What is required:
The reply should repeat all of the data word for word, with no pictures.

= = = = = = =

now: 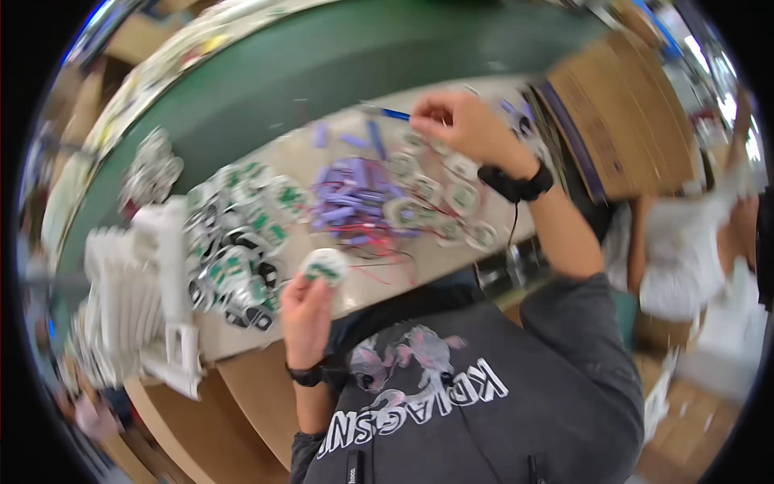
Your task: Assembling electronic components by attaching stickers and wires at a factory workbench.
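In my left hand [306,319] I pinch a white round casing [326,264] with a green circuit board on it, just off the near table edge. My right hand [451,125] is raised over the far right of the worktop with its fingers curled. A slim tool with a blue handle [395,114] runs out leftward from these fingertips; its grip is blurred. Below lie a pile of purple cylindrical cells [353,194] with red wires [379,242] and several white round casings [462,196]. Left of them is a heap of white and black casings with green boards [242,242].
Stacked white plastic frames [133,282] stand at the left edge, with a bundle of clear plastic wrap [153,169] behind. A large cardboard box [621,113] borders the right side. Beyond the worktop runs a green surface [322,64]. Another person's arm [639,242] shows at the right.
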A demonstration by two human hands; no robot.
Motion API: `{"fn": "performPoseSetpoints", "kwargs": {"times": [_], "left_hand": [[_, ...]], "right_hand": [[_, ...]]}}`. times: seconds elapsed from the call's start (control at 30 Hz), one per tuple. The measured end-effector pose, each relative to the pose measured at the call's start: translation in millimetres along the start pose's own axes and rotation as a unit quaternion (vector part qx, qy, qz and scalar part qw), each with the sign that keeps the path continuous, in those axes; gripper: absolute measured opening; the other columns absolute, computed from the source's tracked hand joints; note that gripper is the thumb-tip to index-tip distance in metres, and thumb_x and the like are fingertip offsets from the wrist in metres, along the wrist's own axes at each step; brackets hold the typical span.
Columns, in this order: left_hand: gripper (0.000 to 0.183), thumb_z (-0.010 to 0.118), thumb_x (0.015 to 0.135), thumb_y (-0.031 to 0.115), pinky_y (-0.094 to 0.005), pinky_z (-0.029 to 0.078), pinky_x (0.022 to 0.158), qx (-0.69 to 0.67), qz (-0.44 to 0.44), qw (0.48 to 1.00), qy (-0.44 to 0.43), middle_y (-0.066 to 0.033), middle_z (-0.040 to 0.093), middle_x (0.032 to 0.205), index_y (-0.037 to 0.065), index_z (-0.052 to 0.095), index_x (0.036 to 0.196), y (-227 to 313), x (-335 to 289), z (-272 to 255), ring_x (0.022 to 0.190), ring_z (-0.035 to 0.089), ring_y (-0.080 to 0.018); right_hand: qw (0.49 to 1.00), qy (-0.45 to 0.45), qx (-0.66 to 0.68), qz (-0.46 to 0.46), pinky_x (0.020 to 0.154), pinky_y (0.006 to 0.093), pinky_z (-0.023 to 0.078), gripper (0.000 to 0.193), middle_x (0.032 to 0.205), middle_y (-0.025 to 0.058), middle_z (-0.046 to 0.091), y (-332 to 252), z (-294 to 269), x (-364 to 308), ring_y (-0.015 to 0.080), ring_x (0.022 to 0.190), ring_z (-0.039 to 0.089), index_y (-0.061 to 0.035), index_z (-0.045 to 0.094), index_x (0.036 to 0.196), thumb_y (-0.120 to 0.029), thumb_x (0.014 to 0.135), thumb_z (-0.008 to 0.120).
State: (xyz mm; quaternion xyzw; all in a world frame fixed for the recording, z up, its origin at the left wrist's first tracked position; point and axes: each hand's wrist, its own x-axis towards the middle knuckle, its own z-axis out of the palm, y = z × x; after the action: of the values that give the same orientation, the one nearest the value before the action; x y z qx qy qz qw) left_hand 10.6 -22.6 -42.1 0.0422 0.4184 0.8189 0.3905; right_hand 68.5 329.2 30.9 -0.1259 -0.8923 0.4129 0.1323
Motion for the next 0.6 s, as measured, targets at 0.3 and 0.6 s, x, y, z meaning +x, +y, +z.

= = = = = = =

Output for this task:
now: 
Your task: Assembling electronic components by attaching stickers and wires at a factory workbench.
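In my left hand [306,319] I pinch a white round casing [326,264] with a green circuit board on it, just off the near table edge. My right hand [451,125] is raised over the far right of the worktop with its fingers curled. A slim tool with a blue handle [395,114] runs out leftward from these fingertips; its grip is blurred. Below lie a pile of purple cylindrical cells [353,194] with red wires [379,242] and several white round casings [462,196]. Left of them is a heap of white and black casings with green boards [242,242].
Stacked white plastic frames [133,282] stand at the left edge, with a bundle of clear plastic wrap [153,169] behind. A large cardboard box [621,113] borders the right side. Beyond the worktop runs a green surface [322,64]. Another person's arm [639,242] shows at the right.
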A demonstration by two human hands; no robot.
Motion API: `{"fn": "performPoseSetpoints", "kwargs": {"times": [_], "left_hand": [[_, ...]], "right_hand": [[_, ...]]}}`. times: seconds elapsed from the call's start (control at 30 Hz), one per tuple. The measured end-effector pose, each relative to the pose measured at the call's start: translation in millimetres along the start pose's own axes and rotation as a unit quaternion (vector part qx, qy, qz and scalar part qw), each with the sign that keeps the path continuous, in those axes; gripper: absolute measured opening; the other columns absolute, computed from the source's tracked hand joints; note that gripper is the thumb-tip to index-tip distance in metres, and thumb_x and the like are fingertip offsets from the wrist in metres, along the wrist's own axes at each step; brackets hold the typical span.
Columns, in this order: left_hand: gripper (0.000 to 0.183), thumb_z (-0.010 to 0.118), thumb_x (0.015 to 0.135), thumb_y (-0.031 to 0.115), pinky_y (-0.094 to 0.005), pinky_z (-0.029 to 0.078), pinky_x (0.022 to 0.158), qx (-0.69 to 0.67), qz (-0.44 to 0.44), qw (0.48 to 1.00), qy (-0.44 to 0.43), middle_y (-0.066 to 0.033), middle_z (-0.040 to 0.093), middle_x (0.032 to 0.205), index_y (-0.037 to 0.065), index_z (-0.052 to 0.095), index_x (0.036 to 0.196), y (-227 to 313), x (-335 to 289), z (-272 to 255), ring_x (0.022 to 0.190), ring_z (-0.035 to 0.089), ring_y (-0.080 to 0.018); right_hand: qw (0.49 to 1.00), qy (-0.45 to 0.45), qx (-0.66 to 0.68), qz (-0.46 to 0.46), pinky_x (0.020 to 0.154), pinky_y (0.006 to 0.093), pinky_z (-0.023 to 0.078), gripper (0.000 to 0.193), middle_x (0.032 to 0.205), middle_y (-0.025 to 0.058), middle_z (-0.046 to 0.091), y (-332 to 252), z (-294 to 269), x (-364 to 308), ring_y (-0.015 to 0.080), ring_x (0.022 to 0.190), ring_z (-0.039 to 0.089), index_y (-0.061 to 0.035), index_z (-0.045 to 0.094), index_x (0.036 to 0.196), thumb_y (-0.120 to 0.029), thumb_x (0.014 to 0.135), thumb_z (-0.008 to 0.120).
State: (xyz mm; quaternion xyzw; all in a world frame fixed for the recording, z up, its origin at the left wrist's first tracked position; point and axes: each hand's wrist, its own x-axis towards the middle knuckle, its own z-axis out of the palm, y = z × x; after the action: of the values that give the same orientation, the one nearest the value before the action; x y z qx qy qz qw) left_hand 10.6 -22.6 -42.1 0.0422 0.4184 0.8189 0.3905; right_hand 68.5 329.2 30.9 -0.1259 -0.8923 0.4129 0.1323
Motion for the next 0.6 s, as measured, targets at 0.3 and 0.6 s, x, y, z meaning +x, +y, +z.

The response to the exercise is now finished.